DIRECTIONS FOR THIS TASK -
Your answer must be every line below, repeated exactly.

▼

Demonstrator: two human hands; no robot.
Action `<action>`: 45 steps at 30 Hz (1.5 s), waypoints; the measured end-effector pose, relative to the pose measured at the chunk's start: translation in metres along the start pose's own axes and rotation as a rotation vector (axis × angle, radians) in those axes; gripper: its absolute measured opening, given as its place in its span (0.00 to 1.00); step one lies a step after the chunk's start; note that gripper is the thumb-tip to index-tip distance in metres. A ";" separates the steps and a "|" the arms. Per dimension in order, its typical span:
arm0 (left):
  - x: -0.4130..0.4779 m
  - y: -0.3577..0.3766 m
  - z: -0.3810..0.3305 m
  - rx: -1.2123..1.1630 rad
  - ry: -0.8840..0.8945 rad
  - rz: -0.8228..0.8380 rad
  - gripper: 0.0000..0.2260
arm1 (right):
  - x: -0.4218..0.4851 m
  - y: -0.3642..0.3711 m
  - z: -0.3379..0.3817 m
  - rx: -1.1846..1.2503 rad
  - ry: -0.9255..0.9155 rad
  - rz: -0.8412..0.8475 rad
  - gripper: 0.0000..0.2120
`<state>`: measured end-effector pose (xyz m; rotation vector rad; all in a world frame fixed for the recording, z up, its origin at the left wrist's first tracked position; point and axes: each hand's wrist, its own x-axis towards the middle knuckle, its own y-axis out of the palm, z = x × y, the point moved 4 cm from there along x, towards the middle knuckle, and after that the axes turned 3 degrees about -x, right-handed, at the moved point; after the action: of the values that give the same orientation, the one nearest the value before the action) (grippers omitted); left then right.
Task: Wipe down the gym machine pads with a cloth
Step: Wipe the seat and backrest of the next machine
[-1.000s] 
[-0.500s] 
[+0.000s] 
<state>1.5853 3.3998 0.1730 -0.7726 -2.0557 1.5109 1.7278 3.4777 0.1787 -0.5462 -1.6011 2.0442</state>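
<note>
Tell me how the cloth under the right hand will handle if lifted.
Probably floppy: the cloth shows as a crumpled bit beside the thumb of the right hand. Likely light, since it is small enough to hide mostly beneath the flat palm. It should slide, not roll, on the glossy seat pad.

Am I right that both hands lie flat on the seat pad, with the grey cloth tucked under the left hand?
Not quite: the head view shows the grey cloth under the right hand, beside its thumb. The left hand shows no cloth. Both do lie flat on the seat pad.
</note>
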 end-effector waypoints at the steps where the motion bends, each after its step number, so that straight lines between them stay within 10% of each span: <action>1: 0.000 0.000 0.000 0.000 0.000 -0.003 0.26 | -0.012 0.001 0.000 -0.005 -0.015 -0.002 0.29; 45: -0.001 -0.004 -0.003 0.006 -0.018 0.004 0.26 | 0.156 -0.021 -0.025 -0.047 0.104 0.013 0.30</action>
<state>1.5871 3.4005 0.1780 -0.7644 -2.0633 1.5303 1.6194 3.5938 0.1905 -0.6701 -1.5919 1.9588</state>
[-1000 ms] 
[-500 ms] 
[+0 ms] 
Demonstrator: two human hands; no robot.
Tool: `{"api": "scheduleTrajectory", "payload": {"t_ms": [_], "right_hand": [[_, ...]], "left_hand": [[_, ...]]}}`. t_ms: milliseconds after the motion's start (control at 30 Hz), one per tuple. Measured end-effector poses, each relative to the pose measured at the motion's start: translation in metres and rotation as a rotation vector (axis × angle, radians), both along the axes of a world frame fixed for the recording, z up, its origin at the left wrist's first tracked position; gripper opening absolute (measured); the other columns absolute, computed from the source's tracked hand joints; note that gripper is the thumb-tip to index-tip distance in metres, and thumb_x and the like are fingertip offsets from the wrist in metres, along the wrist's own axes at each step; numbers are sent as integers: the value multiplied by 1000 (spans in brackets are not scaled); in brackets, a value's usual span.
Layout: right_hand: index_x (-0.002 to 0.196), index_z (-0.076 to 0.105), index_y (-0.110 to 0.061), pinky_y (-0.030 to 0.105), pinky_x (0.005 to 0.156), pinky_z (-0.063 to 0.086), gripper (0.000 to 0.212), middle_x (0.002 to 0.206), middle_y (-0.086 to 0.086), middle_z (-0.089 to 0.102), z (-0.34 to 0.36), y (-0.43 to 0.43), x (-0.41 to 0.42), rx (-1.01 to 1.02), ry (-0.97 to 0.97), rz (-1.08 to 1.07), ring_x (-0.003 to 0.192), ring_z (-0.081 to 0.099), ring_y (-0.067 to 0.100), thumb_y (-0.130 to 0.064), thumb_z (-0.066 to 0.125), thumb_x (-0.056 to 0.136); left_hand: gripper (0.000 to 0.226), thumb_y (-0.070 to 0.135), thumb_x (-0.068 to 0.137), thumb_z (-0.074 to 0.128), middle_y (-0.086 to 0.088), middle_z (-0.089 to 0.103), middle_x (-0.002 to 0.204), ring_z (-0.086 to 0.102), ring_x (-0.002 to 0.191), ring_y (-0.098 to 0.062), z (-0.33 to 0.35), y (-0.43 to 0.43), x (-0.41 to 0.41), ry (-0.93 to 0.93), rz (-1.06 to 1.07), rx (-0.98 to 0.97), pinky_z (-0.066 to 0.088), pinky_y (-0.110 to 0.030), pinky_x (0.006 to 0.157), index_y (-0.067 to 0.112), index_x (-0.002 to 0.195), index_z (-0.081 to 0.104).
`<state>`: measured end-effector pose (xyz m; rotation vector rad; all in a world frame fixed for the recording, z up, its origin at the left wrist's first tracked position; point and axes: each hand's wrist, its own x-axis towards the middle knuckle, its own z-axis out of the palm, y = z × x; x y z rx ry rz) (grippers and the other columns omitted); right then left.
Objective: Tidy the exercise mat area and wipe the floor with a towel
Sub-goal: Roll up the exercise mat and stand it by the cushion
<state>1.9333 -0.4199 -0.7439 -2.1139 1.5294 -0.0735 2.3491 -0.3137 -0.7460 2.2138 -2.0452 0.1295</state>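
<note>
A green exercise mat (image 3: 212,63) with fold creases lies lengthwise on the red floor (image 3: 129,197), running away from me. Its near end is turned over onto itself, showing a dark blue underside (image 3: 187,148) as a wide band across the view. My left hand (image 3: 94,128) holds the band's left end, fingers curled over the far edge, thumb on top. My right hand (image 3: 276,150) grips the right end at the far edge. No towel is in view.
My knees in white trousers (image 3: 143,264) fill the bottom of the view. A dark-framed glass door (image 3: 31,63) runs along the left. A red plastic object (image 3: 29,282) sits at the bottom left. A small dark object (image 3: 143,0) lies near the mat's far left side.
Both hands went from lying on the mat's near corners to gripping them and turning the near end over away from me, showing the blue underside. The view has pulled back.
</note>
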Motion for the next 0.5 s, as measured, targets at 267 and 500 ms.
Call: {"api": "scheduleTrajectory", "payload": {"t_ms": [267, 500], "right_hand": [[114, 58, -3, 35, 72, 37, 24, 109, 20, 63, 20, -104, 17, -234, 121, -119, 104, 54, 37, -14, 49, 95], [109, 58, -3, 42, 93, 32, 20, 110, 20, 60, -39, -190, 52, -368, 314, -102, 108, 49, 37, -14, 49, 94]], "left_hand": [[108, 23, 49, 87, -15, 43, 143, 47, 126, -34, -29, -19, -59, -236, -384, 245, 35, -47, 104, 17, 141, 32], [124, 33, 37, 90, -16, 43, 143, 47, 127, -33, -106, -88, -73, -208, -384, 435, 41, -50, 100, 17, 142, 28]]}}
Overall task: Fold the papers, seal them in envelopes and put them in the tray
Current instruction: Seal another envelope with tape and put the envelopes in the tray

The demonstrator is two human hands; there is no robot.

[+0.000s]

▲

YOUR RESPONSE -
Demonstrator: two human hands; no robot.
Action `<action>`: 45 steps at 30 Hz (1.5 s), waypoints; the measured end-effector pose, relative to the pose measured at the chunk's start: translation in metres along the start pose's own axes and rotation as a rotation vector (axis × angle, radians) in those axes; gripper: its absolute measured opening, given as its place in its span (0.00 to 1.00); step one lies a step after the chunk's start; note that gripper is the thumb-tip to index-tip distance in metres. A ";" separates the steps and a "|" the arms. Per dimension in order, its typical span:
arm0 (left):
  - x: -0.4130..0.4779 m
  - y: -0.3577..0.3766 m
  - z: -0.3810..0.3305 m
  - rx: -1.2123..1.1630 rad
  - ry: -0.8840..0.8945 rad
  - rz: -0.8228..0.8380 rad
  - gripper: 0.0000..0.2260
arm1 (right):
  - x: -0.4218..0.4851 m
  - y: -0.3642..0.3711 m
  - z: -0.3379..0.3817 m
  - rx: -1.1846..1.2503 rad
  - ry: -0.9255..0.9155 rad
  - rz: -0.8412..0.8475 rad
  - gripper: 0.0000..0.2120
`<state>`: measured end-effector pose (xyz m; rotation vector rad; all in a world frame fixed for the recording, z up, its origin at the left wrist's first tracked position; point and axes: each hand's wrist, its own x-axis towards the middle knuckle, its own y-axis out of the palm, z = x × y, the point moved 4 cm from there along x, towards the middle knuckle, and after that the axes turned 3 degrees about -x, right-handed, at the moved point; after the action: of the values that give the same orientation, the one nearest the value before the action) (grippers omitted); left then right.
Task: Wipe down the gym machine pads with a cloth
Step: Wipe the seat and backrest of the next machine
[-1.000s] 
[-0.500s] 
[+0.000s] 
<state>1.5853 3.3998 0.1730 -0.7726 -2.0557 1.5109 1.7278 3.4777 0.1787 -0.5462 -1.6011 2.0442</state>
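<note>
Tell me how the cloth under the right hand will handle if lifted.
Probably floppy: the cloth shows as a crumpled bit beside the thumb of the right hand. Likely light, since it is small enough to hide mostly beneath the flat palm. It should slide, not roll, on the glossy seat pad.

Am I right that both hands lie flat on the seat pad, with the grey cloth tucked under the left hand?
Not quite: the head view shows the grey cloth under the right hand, beside its thumb. The left hand shows no cloth. Both do lie flat on the seat pad.
</note>
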 end-effector waypoints at the steps where the motion bends, each after its step number, so that straight lines between them stay within 10% of each span: <action>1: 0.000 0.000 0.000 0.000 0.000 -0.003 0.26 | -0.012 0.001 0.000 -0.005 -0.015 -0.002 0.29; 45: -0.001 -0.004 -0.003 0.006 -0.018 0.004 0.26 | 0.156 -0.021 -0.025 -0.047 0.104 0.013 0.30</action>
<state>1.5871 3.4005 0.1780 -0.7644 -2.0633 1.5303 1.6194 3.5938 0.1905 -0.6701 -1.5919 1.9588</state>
[-1000 ms] 
[-500 ms] 
[+0 ms] 
Demonstrator: two human hands; no robot.
Tool: `{"api": "scheduleTrajectory", "payload": {"t_ms": [_], "right_hand": [[_, ...]], "left_hand": [[_, ...]]}}`. t_ms: milliseconds after the motion's start (control at 30 Hz), one per tuple. Measured end-effector poses, each relative to the pose measured at the motion's start: translation in metres and rotation as a rotation vector (axis × angle, radians), both along the axes of a world frame fixed for the recording, z up, its origin at the left wrist's first tracked position; gripper opening absolute (measured); the other columns absolute, computed from the source's tracked hand joints; note that gripper is the thumb-tip to index-tip distance in metres, and thumb_x and the like are fingertip offsets from the wrist in metres, along the wrist's own axes at each step; numbers are sent as integers: the value multiplied by 1000 (spans in brackets are not scaled); in brackets, a value's usual span.
Layout: right_hand: index_x (-0.002 to 0.196), index_z (-0.076 to 0.105), index_y (-0.110 to 0.061), pinky_y (-0.030 to 0.105), pinky_x (0.005 to 0.156), pinky_z (-0.063 to 0.086), gripper (0.000 to 0.212), middle_x (0.002 to 0.206), middle_y (-0.086 to 0.086), middle_z (-0.089 to 0.102), z (-0.34 to 0.36), y (-0.43 to 0.43), x (-0.41 to 0.42), rx (-1.01 to 1.02), ry (-0.97 to 0.97), rz (-1.08 to 1.07), ring_x (-0.003 to 0.192), ring_z (-0.081 to 0.099), ring_y (-0.067 to 0.100), thumb_y (-0.130 to 0.064), thumb_z (-0.066 to 0.125), thumb_x (-0.056 to 0.136); left_hand: gripper (0.000 to 0.226), thumb_y (-0.070 to 0.135), thumb_x (-0.068 to 0.137), thumb_z (-0.074 to 0.128), middle_y (-0.086 to 0.088), middle_z (-0.089 to 0.103), middle_x (-0.002 to 0.204), ring_z (-0.086 to 0.102), ring_x (-0.002 to 0.191), ring_y (-0.098 to 0.062), z (-0.33 to 0.35), y (-0.43 to 0.43), x (-0.41 to 0.41), ry (-0.93 to 0.93), rz (-1.06 to 1.07), rx (-0.98 to 0.97), pinky_z (-0.066 to 0.088), pinky_y (-0.110 to 0.030), pinky_x (0.006 to 0.157), index_y (-0.067 to 0.112), index_x (-0.002 to 0.195), index_z (-0.081 to 0.104).
`<state>`: measured end-effector pose (xyz m; rotation vector rad; all in a world frame fixed for the recording, z up, its origin at the left wrist's first tracked position; point and axes: each hand's wrist, its own x-axis towards the middle knuckle, its own z-axis out of the palm, y = z × x; x y z rx ry rz) (grippers and the other columns omitted); right then left.
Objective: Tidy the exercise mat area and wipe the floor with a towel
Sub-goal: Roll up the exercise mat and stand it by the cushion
<state>1.9333 -0.4199 -0.7439 -2.1139 1.5294 -0.0735 2.3491 -0.3137 -0.7460 2.2138 -2.0452 0.1295</state>
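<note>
A green exercise mat (image 3: 212,63) with fold creases lies lengthwise on the red floor (image 3: 129,197), running away from me. Its near end is turned over onto itself, showing a dark blue underside (image 3: 187,148) as a wide band across the view. My left hand (image 3: 94,128) holds the band's left end, fingers curled over the far edge, thumb on top. My right hand (image 3: 276,150) grips the right end at the far edge. No towel is in view.
My knees in white trousers (image 3: 143,264) fill the bottom of the view. A dark-framed glass door (image 3: 31,63) runs along the left. A red plastic object (image 3: 29,282) sits at the bottom left. A small dark object (image 3: 143,0) lies near the mat's far left side.
Both hands went from lying on the mat's near corners to gripping them and turning the near end over away from me, showing the blue underside. The view has pulled back.
</note>
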Motion for the next 0.5 s, as measured, targets at 267 and 500 ms.
Call: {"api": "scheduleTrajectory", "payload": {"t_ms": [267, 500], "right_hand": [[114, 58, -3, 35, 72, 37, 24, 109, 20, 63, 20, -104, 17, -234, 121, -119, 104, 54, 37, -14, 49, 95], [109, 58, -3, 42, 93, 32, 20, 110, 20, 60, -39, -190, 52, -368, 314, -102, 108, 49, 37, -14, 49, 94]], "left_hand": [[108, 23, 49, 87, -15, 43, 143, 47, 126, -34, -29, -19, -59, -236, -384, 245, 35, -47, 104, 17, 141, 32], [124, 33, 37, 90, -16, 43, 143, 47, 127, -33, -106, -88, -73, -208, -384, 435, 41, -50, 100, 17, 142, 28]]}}
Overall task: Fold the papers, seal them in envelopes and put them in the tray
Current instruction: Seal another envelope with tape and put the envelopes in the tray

The demonstrator is two human hands; there is no robot.

[+0.000s]

Nothing further is needed for the exercise.